What is needed is each line of the data below that holds the string "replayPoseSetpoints".

▸ **Data provided**
----

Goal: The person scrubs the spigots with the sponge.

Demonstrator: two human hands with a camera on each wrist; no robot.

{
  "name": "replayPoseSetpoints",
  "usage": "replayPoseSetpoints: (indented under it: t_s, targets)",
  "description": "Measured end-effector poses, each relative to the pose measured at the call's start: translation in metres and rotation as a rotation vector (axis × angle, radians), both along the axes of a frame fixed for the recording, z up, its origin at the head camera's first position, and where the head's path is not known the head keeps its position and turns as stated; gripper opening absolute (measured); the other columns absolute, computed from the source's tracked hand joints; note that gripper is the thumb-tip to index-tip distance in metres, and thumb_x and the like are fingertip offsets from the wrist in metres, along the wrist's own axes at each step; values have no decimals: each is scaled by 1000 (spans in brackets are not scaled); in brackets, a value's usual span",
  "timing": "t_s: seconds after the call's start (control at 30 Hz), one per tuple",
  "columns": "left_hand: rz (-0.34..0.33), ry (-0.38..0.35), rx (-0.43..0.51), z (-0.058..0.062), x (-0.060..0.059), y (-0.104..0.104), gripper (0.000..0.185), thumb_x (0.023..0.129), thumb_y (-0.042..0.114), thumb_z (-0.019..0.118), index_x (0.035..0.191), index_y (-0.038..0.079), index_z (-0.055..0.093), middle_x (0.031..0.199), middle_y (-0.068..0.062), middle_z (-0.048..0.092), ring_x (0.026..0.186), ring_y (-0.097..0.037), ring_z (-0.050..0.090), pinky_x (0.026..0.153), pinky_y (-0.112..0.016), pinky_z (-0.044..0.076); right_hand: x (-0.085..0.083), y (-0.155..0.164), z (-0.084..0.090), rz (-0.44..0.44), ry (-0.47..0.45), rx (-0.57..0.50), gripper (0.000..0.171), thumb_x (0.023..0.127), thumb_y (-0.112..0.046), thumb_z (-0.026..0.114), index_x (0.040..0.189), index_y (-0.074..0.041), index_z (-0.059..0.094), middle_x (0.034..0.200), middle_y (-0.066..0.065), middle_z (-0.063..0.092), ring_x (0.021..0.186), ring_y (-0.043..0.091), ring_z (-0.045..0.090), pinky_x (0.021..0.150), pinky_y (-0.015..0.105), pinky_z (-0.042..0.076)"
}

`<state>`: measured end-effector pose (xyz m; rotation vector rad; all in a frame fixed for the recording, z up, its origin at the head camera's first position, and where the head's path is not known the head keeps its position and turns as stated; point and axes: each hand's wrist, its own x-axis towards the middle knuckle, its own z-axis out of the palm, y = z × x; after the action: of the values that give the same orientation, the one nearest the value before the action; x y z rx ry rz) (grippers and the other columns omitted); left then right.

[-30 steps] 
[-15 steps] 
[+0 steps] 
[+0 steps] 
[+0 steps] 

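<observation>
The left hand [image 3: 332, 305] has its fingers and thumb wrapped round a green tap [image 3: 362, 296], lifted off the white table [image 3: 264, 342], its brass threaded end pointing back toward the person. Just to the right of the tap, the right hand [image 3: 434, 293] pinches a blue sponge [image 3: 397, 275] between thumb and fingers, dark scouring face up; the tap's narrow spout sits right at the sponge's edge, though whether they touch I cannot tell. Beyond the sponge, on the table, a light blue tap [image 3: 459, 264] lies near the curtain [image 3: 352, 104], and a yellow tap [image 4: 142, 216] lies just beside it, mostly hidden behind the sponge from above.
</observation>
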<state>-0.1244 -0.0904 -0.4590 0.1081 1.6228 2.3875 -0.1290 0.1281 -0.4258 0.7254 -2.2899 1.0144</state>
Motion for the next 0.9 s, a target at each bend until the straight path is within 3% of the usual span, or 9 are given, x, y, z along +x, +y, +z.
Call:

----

▸ **The answer**
  "name": "replayPoseSetpoints",
  "usage": "replayPoseSetpoints: (indented under it: t_s, targets)",

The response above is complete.